あと面白いのは、作品を好きになってくれる人のことを決して「ファン」と呼ばないんです。自分が楽しませるべき対象として「お客さん」と呼んでるんですよ。
自発的につくりたい作品があったときも、たつきくん自身の好みではなく、お客さんが好む絵を選択している。お客さんに満足してもらうために一切妥協をしないんです。
――プロデューサーである福原さんから「もうちょっとお客さんに寄せましょう」といった提案はないんですか?
福原P
何が作品やお客さんにとってベストなのか、たつきくんの方が考え抜いています、なので僕から言える事は残っていません。

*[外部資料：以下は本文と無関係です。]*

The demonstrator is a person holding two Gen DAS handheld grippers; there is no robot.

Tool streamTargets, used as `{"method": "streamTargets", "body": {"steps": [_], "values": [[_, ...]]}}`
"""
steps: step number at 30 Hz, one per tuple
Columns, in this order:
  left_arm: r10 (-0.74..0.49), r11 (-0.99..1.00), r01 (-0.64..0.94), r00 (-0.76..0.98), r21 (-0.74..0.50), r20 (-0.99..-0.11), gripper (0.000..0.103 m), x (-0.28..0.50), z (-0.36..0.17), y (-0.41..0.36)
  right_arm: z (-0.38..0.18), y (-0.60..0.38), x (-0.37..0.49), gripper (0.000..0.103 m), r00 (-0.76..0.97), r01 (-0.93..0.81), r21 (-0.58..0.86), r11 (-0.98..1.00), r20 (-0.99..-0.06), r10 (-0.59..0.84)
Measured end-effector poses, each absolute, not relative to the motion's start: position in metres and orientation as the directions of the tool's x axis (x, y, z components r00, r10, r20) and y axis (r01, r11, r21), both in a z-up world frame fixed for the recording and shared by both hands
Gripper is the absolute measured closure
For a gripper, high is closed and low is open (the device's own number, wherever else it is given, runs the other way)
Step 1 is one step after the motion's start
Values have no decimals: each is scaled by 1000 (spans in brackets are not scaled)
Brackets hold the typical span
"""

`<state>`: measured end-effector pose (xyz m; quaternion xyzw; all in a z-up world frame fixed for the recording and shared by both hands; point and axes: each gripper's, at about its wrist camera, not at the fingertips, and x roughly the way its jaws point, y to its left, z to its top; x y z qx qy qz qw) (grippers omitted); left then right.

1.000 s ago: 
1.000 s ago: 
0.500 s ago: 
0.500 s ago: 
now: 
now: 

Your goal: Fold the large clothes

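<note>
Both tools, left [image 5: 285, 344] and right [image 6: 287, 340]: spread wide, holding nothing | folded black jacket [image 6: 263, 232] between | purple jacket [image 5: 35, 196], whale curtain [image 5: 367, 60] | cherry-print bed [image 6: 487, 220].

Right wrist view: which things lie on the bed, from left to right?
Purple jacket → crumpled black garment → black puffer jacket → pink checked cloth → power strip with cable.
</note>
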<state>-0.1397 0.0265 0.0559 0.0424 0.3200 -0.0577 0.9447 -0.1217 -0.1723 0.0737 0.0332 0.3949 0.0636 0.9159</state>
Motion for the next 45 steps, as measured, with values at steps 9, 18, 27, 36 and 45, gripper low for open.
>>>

プロデューサーとして、たつきくんに足りてないところをわずかながら僕たちがカバーする、ということぐらいですね
――ヤオヨロズのスタジオとしての特性をどう捉えていますか?
福原P
たつきくんがクリエイティブをすべて見ているので、フローを大きくさかのぼったりして作り直す事ができるところです。
例えば、ふつうのスタジオならあり得ないと思いますが、動画まで進んだ段階でコンテに戻ったりする。スタッフ全員に大きな負担はかかりますが、だからこそ納得できるものが作れているんだと思います。
スキルの高い人たちが少人数で、ものすごい量をものすごい速さでこなしている状態です。これは今の制作規模・スタイルだからできることですね。
――その体制は来年放送予定の『ケムリクサ』にも引き継がれているわけですよね。新作を作るにあたって増員などはしてないんですか?
福原P
『けものフレンズ』と比べると、ちょっと増えてるかな、というぐらいです。
――そのぐらいなんですね。
福原P
先ほども話した通り、人を厳選しているし、やっぱり志が合う人でないと大変な現場なので単純に増やせばいい、というわけではないんです。